Pumpkin Spice Muffins

1 cup 100% pure pumpkin

1/2 tsp ground cinnamon

1/2 tsp ground nutmeg

1/2 tsp ground cloves

3/4 cup water

1 1/2 cup dark brown sugar {this is already less than what the original recipe calls for…}

1/4 cup canola oil

2 large eggs, lightly beaten

1 cup all-purpose flour

3/4 cup whole wheat flour

1 tsp baking soda

3/4 tsp salt

1/4 cup ground flax-seed

{I like my baked goods with a crunchy-granola taste, hence the whole wheat flour and flax-seed}

Heat oven to 350 degrees

Heat pumpkin, cinnamon, nutmeg and cloves in a small sauce pan over medium heat until steamy.  Stirring continuously, cook until pumpkin is stiff, about 3 minutes.  Transfer to a medium bowl; whisk in 3/4 cup water, then brown sugar, then oil, then eggs until smooth.

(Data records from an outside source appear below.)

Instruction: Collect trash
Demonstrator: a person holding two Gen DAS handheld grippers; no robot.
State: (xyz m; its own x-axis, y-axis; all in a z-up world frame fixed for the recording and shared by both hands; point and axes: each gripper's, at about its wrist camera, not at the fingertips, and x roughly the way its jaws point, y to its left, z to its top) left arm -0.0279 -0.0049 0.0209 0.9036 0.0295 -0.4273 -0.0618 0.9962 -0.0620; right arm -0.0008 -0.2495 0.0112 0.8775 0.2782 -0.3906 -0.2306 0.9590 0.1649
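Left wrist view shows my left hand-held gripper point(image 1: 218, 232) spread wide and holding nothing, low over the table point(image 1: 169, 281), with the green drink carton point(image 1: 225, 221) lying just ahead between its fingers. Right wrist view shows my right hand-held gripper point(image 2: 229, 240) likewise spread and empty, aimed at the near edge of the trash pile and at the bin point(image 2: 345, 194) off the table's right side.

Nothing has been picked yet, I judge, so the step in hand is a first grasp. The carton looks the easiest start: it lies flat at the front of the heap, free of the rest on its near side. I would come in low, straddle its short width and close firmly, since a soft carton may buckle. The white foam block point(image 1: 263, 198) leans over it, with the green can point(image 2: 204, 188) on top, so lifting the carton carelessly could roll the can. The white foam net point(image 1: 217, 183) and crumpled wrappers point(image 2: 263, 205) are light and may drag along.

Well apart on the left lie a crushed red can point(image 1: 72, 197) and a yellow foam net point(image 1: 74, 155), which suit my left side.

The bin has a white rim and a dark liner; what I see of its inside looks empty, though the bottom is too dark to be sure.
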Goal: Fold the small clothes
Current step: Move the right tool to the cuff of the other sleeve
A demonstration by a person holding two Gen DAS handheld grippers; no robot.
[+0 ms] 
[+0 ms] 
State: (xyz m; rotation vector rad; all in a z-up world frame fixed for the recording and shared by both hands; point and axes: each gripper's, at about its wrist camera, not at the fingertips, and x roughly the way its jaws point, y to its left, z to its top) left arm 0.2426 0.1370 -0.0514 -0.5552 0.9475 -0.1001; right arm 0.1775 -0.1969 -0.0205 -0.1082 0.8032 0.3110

In a separate bowl, whisk together remaining dry ingredients, then fold into the pumpkin mixture until just combined.  Scrape batter into greased muffin pan {or loaf pan}.  Bake for 17-20 minutes, until firm and golden brown.  Let stand for a few minutes.  Cool on a wire rack. Makes 12 muffins.

This recipe doubles easily.  For a real treat make this cream cheese frosting to go on top. {the frosting recipe will easily give you enough for 24 muffins.}

Hmm…sorry I don’t seem to have a picture of the end result.  I can say however, that the batter is yummy.  William will also confirm this.